Anyone can be a biochemist

No, but biochemists should also know how to build a structure, cook, raise kids, run a small business affair, and read philosophy. It's not that everyone can be something, it's that everyone should be many things.

mycomancy
Oct 16, 2016

Epitope posted:

I was just joshing ya, since 10 minutes ago you were giving that guy a hard time for daring to think he could dabble in your specialization

Is this gangstalking?

mycomancy
Oct 16, 2016

christmas boots posted:

I would send Lenin/Stalin/Trotsky a copy of this video

https://www.youtube.com/watch?v=MNacQaHJqEs

Holy poo poo

mycomancy
Oct 16, 2016

Top City Homo posted:

My wife's mom graduated from a Minsk university at the top of her class and they gave her a giant book and said you can work anywhere you want, in any republic for any position related to her field, no questions asked

Why?

mycomancy
Oct 16, 2016

Top City Homo posted:

because she was a good student and everyone was guaranteed a job

she got a professorial position in Russian literature

imagine becoming a professor of english literature right after graduation in the US

Let me clarify my question: did she earn the right to take whatever position she wanted because of her performance or for some other factor, like rarity of her skillet?

mycomancy
Oct 16, 2016
Quote isn't edit.

mycomancy
Oct 16, 2016

500 good dogs posted:

did you miss the "top of her class" part or are you doubting that is what earned her the position?

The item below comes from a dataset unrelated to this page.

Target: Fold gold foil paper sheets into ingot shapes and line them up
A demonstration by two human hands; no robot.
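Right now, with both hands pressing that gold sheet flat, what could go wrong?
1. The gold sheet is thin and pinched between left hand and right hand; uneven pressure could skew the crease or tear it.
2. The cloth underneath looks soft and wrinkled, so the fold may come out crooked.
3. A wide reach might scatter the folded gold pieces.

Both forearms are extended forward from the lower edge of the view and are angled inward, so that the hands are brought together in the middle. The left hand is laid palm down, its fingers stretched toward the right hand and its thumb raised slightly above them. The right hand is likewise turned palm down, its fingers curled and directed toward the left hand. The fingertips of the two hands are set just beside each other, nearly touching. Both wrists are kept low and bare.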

No, I was clarifying my initial question.

mycomancy
Oct 16, 2016

Top City Homo posted:

she earned her position.

socialism is basically the only society where meritocracy can be considered as "merit" based not just another phrase for lottery of birth

Awesome.

mycomancy
Oct 16, 2016

dead gay comedy forums posted:

I'd imagined it was something more or less like this, particularly in opposition to russification carried during the empire days

Weird to learn how these evil Soviets *checks notes* respected local autonomy and culture of the republics of which they were comprised?

mycomancy
Oct 16, 2016

indigi posted:

I’m not going to lie. that sounds like the most boring poo poo ever

:wtf:

mycomancy
Oct 16, 2016

Pener Kropoopkin posted:

we're already on the euphronius page

loving lmao

mycomancy
Oct 16, 2016

yr new gurlfrand! posted:

I don’t know how to deal with the trauma of the USSR having been created and then failing due to internal contradictions and cooptation

inspiring read though

Don't forget the entire international community was fighting the USSR tooth and nail for its entire existence, and it still took a bunch of feudal bumblefuck nations and turned them into a nuclear superpower that won the space race.

mycomancy
Oct 16, 2016
Actually, you'll find that "eating all the rich" is a form of Marxist genocide. I am highly intelligent.

mycomancy
Oct 16, 2016

Fish of hemp posted:

I laughed heartily to the East German defectors who were shocked that in the West you have to actually work for a living.

lmao, get wrecked

mycomancy
Oct 16, 2016

Raskolnikov38 posted:

yeah I wish I understood biology because cell stuff is really interesting but gently caress organic chem to the 9th circle of hell

Biology has one overarching theme: the basic processes of life happens when things touch or stick together. Whether we're talking about enzymes catalyzing a metabolic reaction or DNA being transcribed then translated to protein, all of it happens when goop sticks to other goop then new goop comes out.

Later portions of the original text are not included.